_EXERCISE DETAILS_
Your task is to restate the data word for word.

_INFORMATION SUPPLIED_
+ + + + + + +
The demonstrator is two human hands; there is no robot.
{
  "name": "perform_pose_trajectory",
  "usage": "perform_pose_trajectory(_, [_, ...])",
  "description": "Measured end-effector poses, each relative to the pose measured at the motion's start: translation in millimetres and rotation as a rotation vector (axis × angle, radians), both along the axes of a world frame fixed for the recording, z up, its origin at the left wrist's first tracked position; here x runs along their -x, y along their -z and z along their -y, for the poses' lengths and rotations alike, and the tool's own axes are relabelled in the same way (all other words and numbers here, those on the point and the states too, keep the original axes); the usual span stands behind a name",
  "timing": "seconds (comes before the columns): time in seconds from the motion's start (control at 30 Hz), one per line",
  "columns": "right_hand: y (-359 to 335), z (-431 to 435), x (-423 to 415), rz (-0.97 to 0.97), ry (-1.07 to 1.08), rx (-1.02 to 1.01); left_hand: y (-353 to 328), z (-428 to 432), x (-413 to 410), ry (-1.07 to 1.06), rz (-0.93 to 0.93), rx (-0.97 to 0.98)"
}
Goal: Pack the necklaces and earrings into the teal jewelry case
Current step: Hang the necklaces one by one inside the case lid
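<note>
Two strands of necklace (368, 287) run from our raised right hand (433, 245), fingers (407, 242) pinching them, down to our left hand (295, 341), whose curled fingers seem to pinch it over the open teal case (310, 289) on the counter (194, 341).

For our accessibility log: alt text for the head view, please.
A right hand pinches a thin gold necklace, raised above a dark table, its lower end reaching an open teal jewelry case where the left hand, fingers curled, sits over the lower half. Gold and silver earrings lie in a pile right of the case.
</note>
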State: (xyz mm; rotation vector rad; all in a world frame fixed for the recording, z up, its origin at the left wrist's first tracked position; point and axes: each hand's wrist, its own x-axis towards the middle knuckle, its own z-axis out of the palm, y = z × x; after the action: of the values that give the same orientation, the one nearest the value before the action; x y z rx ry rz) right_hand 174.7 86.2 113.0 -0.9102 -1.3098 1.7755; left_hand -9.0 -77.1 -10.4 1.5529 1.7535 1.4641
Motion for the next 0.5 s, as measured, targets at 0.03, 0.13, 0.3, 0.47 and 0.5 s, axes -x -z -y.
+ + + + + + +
_YOUR SOLUTION_
The demonstrator is two human hands; there is no robot.
{
  "name": "perform_pose_trajectory",
  "usage": "perform_pose_trajectory(_, [_, ...])",
  "description": "Measured end-effector poses, each relative to the pose measured at the motion's start: translation in millimetres and rotation as a rotation vector (axis × angle, radians), both along the axes of a world frame fixed for the recording, z up, its origin at the left wrist's first tracked position; here x runs along their -x, y along their -z and z along their -y, for the poses' lengths and rotations alike, and the tool's own axes are relabelled in the same way (all other words and numbers here, those on the point and the states too, keep the original axes); the usual span stands behind a name",
  "timing": "seconds (comes before the columns): time in seconds from the motion's start (control at 30 Hz), one per line",
  "columns": "right_hand: y (-359 to 335), z (-431 to 435), x (-423 to 415), rz (-0.97 to 0.97), ry (-1.07 to 1.08), rx (-1.02 to 1.01); left_hand: y (-353 to 328), z (-428 to 432), x (-413 to 410), ry (-1.07 to 1.06), rz (-0.93 to 0.93), rx (-0.97 to 0.98)"
}
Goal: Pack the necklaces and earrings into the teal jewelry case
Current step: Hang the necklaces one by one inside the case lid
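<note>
Two strands of necklace (368, 287) run from our raised right hand (433, 245), fingers (407, 242) pinching them, down to our left hand (295, 341), whose curled fingers seem to pinch it over the open teal case (310, 289) on the counter (194, 341).

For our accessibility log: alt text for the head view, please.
A right hand pinches a thin gold necklace, raised above a dark table, its lower end reaching an open teal jewelry case where the left hand, fingers curled, sits over the lower half. Gold and silver earrings lie in a pile right of the case.
</note>
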State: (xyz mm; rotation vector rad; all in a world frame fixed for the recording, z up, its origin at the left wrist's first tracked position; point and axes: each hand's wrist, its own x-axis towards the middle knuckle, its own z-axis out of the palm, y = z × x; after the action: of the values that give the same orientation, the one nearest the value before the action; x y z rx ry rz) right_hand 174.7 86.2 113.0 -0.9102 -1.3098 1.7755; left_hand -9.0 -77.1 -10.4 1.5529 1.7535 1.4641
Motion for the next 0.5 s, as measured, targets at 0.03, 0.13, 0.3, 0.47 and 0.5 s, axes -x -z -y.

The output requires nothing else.